KARL JASPERS FORUM
TA112 (Müller)
Commentary 13 (to C12 by Moodey)
NOË, GIBSON AND
REPRESENTATIONALISM
by William A. Adams
17 April 2009, posted 25 April
2009
<1>
I am an appreciator of Alva Noë’s theory of “enactive perception,” on which Richard Moodey recently commented.
I will address some points raised by Moodey.
<2>
Moodey objects to Noë’s
use of a false dichotomy between perception as activity and perception as
representation. Moodey
wants to say “both.” Moodey:
“I also hold that there is also a passive moment to perception. There is a stimulation of receptors by light
(chose your theory of light, by sound waves, by airborne chemicals, etc.) These
stimuli have their own structured characteristics.”
<3>
That sounds like a reasonable
approach but it does not add anything and that’s why Noë
treats sensation per se as unimportant.
He would not deny that there are energy specific sensory transducers,
but that is of no interest.
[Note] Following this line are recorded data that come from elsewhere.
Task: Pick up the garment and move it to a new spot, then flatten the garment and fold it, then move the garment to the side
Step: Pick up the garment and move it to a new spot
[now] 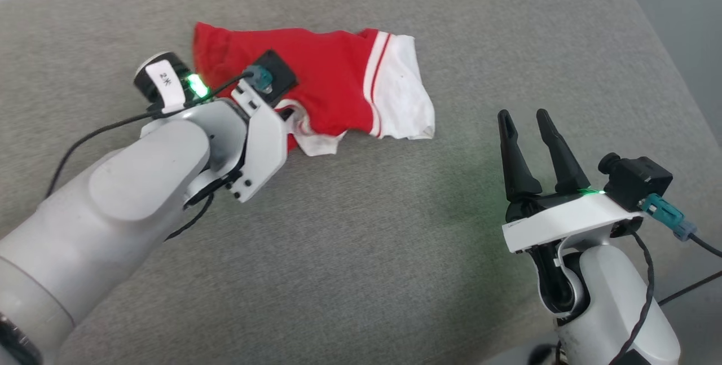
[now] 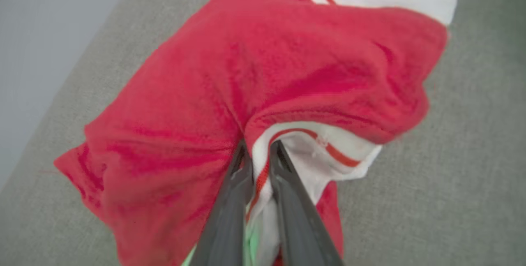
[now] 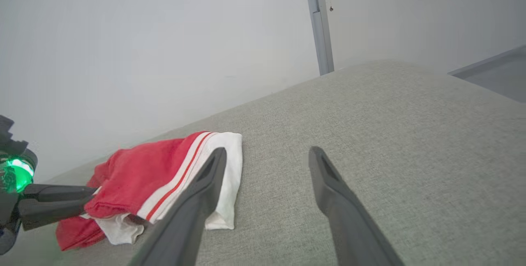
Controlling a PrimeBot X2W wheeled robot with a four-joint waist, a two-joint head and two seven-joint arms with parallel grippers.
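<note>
The garment [image 1: 338,80] is a red T-shirt with white sleeves and red stripe trim, lying bunched at the back of the grey cushioned surface [image 1: 366,252]. My left gripper [image 2: 259,146] is shut on a fold of its white, red-trimmed fabric at the near-left edge of the garment [image 2: 267,72]. In the head view my left wrist [image 1: 259,128] covers that grip. From the right wrist view the left fingers [image 3: 61,202] reach into the garment [image 3: 144,167] from the left. My right gripper [image 1: 523,117] stands open and empty, well to the garment's right, fingers [image 3: 201,192] pointing toward the back.
The grey surface drops off along its right edge [image 1: 665,71], with darker floor beyond. A pale wall [image 3: 164,52] and a grey metal post [image 3: 318,23] stand behind it. Cables [image 1: 90,139] trail from both wrists.
</note>
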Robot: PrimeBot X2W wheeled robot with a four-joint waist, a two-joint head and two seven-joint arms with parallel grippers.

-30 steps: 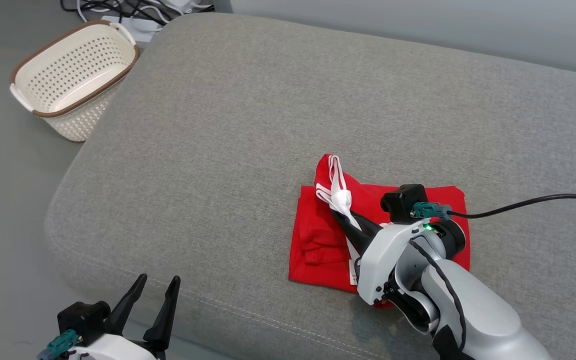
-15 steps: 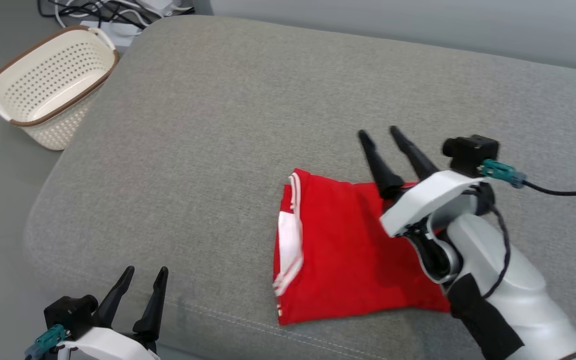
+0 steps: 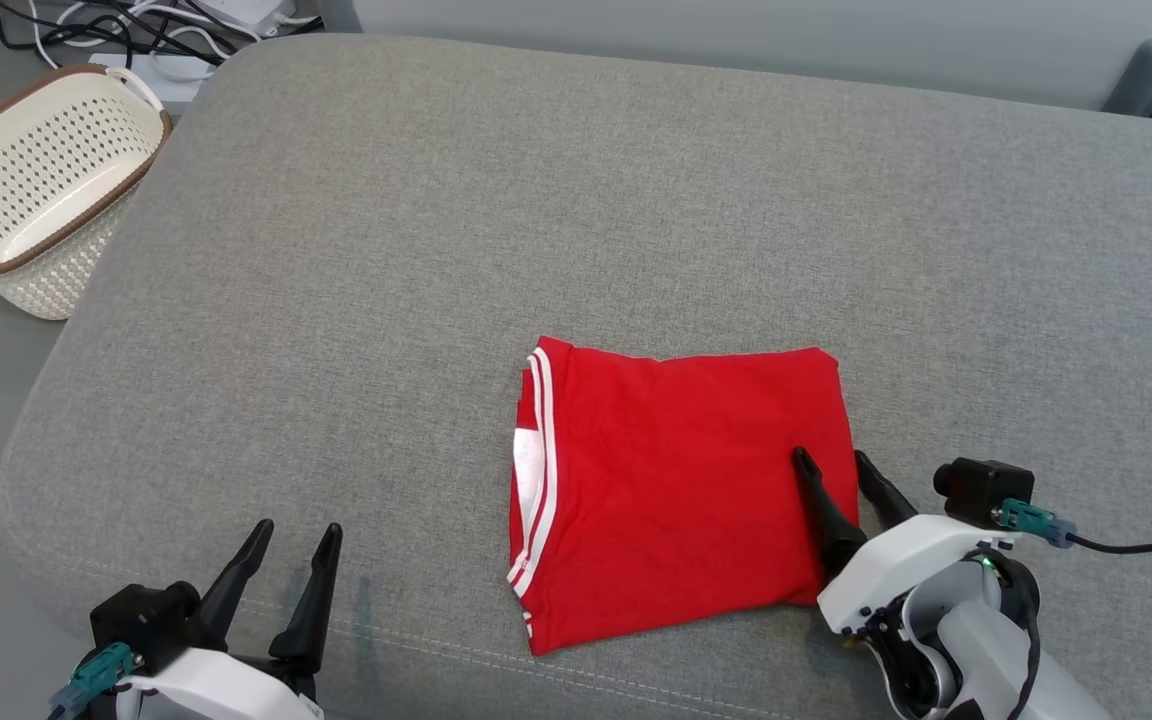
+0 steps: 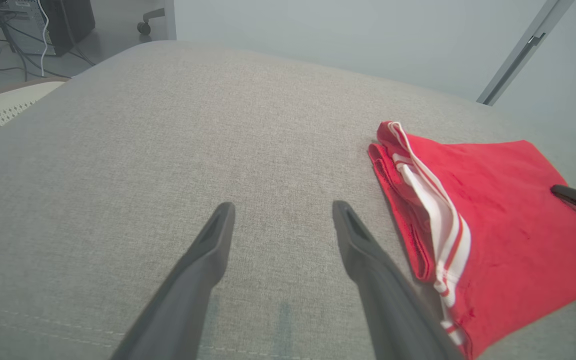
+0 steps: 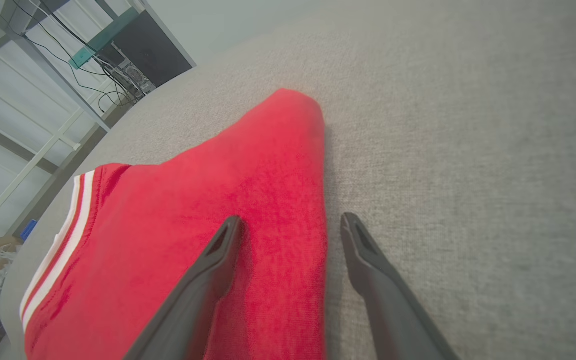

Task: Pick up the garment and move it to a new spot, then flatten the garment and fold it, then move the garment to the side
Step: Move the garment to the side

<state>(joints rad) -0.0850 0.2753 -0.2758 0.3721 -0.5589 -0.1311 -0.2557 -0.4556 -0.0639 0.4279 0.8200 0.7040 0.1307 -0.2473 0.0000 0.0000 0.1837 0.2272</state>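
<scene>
Red garment (image 3: 681, 490) is folded into a rough rectangle and lies flat on the sofa (image 3: 576, 200), near the front edge and a bit right of the middle, with the white-striped trim on its left side. The right hand (image 3: 831, 457) is open and gripping nothing, one finger over the garment's right edge, the other over bare sofa. The left hand (image 3: 298, 528) is open too, at the front-left edge, well apart from the garment. A basket (image 3: 46, 290) sits on the floor off the far-left corner.

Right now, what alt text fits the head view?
A folded red garment with white stripes lies on a grey cushion. The open right gripper is at its right edge; the open left gripper sits lower left, a cream basket upper left.
</scene>
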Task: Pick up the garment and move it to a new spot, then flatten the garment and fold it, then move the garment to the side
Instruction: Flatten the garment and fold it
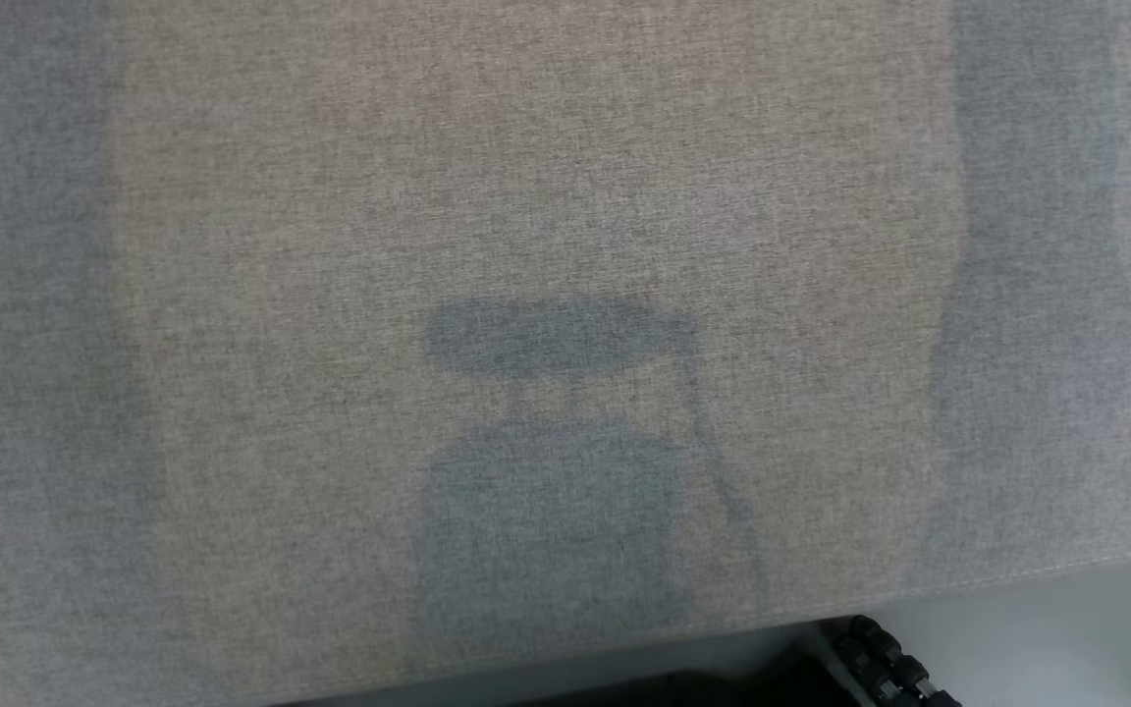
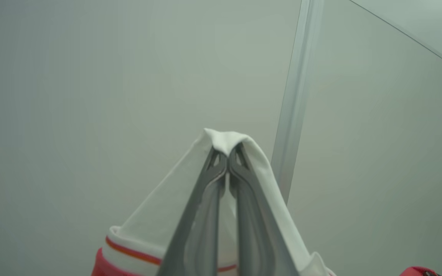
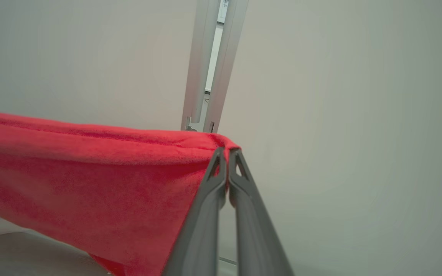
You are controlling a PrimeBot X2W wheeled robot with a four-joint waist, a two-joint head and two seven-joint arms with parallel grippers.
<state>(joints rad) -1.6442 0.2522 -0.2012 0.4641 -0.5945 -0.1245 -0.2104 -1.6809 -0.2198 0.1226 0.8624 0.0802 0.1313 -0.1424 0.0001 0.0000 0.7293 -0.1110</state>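
The garment (image 3: 90,184) is clenched by the left gripper (image 2: 227,161) and right gripper (image 3: 226,159), seemingly slung lengthwise between them.

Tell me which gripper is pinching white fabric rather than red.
The left gripper: its shut jaws clamp a white fold of the garment; the right gripper clamps a red edge.

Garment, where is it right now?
In the wrist views the garment hangs between both hands: red edge pinched by the right hand, white striped part by the left hand, before a pale wall.
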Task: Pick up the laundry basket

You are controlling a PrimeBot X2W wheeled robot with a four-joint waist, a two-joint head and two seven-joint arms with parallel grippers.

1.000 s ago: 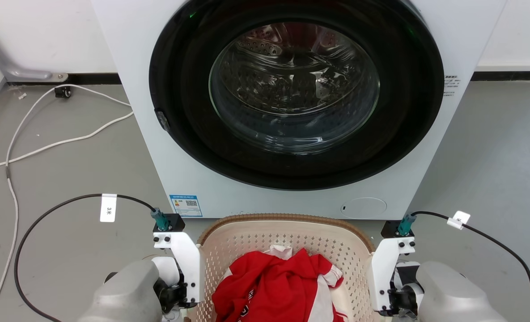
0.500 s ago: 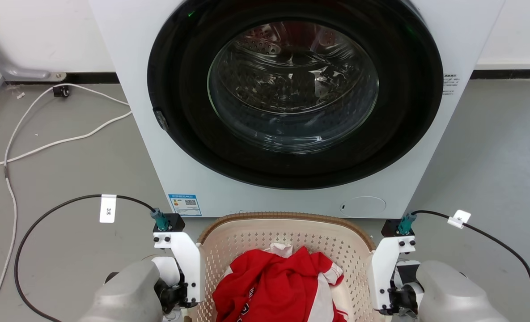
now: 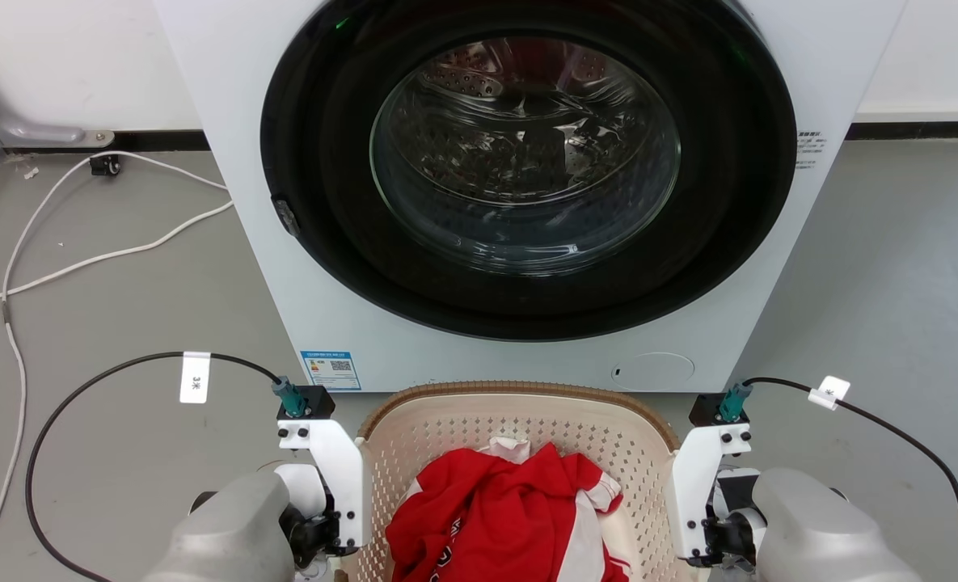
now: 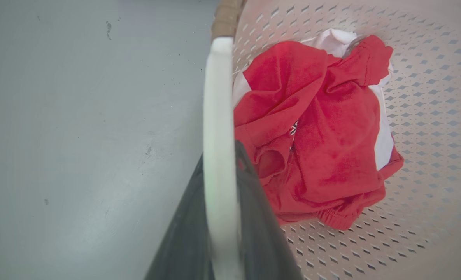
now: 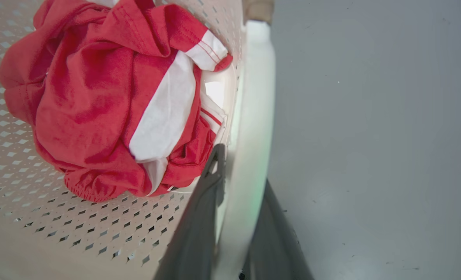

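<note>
**Two-handed grasp before the lift.** The left claw (image 4: 220, 155) was clenched on the white left handle (image 4: 216, 97) of the laundry basket (image 3: 519, 390), with one dark finger flat against each face of the thin strip. The right claw (image 5: 241, 171) gripped the right handle (image 5: 253, 77) in the same way.

The basket sat between the two forearms. Its brown far rim was close to the bottom edge of the washing machine (image 3: 228, 162), above the grey floor (image 3: 123, 283). Whether its base was touching the floor could not be told. A crumpled red-and-white garment (image 3: 511, 509) lay inside, roughly central.

Likely hazards:
- **Slipping:** the handles looked smooth and narrow, so either could slide out between the fingers if the grip were light.
- **Uneven lift:** if one arm rose faster than the other, the basket would tilt, the garment would shift toward the low side, and the load on that handle would grow.
- **Forward drift:** this would probably knock the far rim against the machine's front panel.
- **Arms spreading:** this might bend the handles outward or pull them out of the grip.
</note>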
Stimulation from the world becomes neural impulses
routed to the brain, but then what?
There is no known, or conceivable pathway to
get from a neurological pattern in the brain to a person’s subjective
understanding, or experience. It is an
epistemological dead-end.
<4>
Noë avoids that cul-de-sac by
framing perception entirely as a transactional process, much as James Gibson
did (The Ecological Approach to Visual Perception, 1979). On this model, every
perceptual act is an exploratory gesture satisfied by features of the
environment (what Noë calls a sensorimotor
contingency). Gibson said an animal
perceives “affordances” of the environment, features that offer physiologically
and morphologically appropriate behavior. A hole in a
tree affords hiding for a bird but not for a horse. A solid, level terrain is walk-on-able for a
person, but the surface of a pond is not perceived as affording
locomotion. Affordances are behaviorally relevant features of the environment taken
with respect to the animal’s capacities. There is no need to invoke
neurological representation.
<5>
Gibson was a behaviorist,
so he hit an impasse trying to explain how the animal appreciated its
affordances. He allowed of no mentality,
no subjectivity. His was an analysis of perception nominally
free of subjectivity, and as such was ultimately not successful. He resorted to euphemism, saying that the
animal directly “picked up” the affordances or “resonated” with them. Even in
his Thursday afternoon seminars he could not explain what that meant.
<6>
Moodey insists on the possibility of
passive perception. However, it does not lead inevitably to perceptual
experience. Recent studies of change blindness and inattentional
blindness demonstrate that. You can be sitting at a red light, looking right at it,
the red wavelengths stimulating your retinas and signals flowing to your brain,
and still, you might not notice that the light has changed until the car behind
you starts honking. By contrasting his
enactive approach to the traditional representational approach to perception, Noë is merely saying that stimulation of
sensory receptors is not sufficient for perception.
<6>
Nevertheless, Noë
does not give a strong explanation of what is sufficient to make perception
happen. He says, “Think of a blind person tap-tapping his or her way around a
cluttered space, perceiving that space by touch, not all at once, but through
time, by skillful probing and movement. This is, or at least ought to be, our
paradigm of what perceiving is.” (Action in Perception,
2004). But how, exactly, does the
blind person construct an understanding of the environment out of tactile
sensations? Noë doesn’t say. He seems to allow in general the existence of
subjective phenomenology, but offers no account of attention, intentionality or
cognitive synthesis. That is a weakness
in his description. Functionalism (which is what he seems to adopt, without
naming it), is psychologically hollow.
It confines subjectivity and mentality to a black box, and will discuss
only the inputs and outputs. Unlike the behaviorist, the functionalist is free to discuss mental
concepts like information (in) and understanding (out). Functionalism does not deny subjectivity,
because it’s in the box, but as a practical matter, since nothing is said about
the box’s contents, the box acts as an arbitrary stipulation rather than as an
explanation.
<7>
When Noë
says that the world is its own representation, he is saying as Gibson did, that
the affordances, or patterns perceived, are in the environment, not in the
head. In other words, there are no neurological
representations.
<8>
I am also anti-representationalist, mainly because of the homunculus problem. If there were neurological
representations, who would consult them?
And how?
And for what reason? Nevertheless, I don’t think Gibson or Noë has offered an adequate alternative. My own is not ready for the sunlight.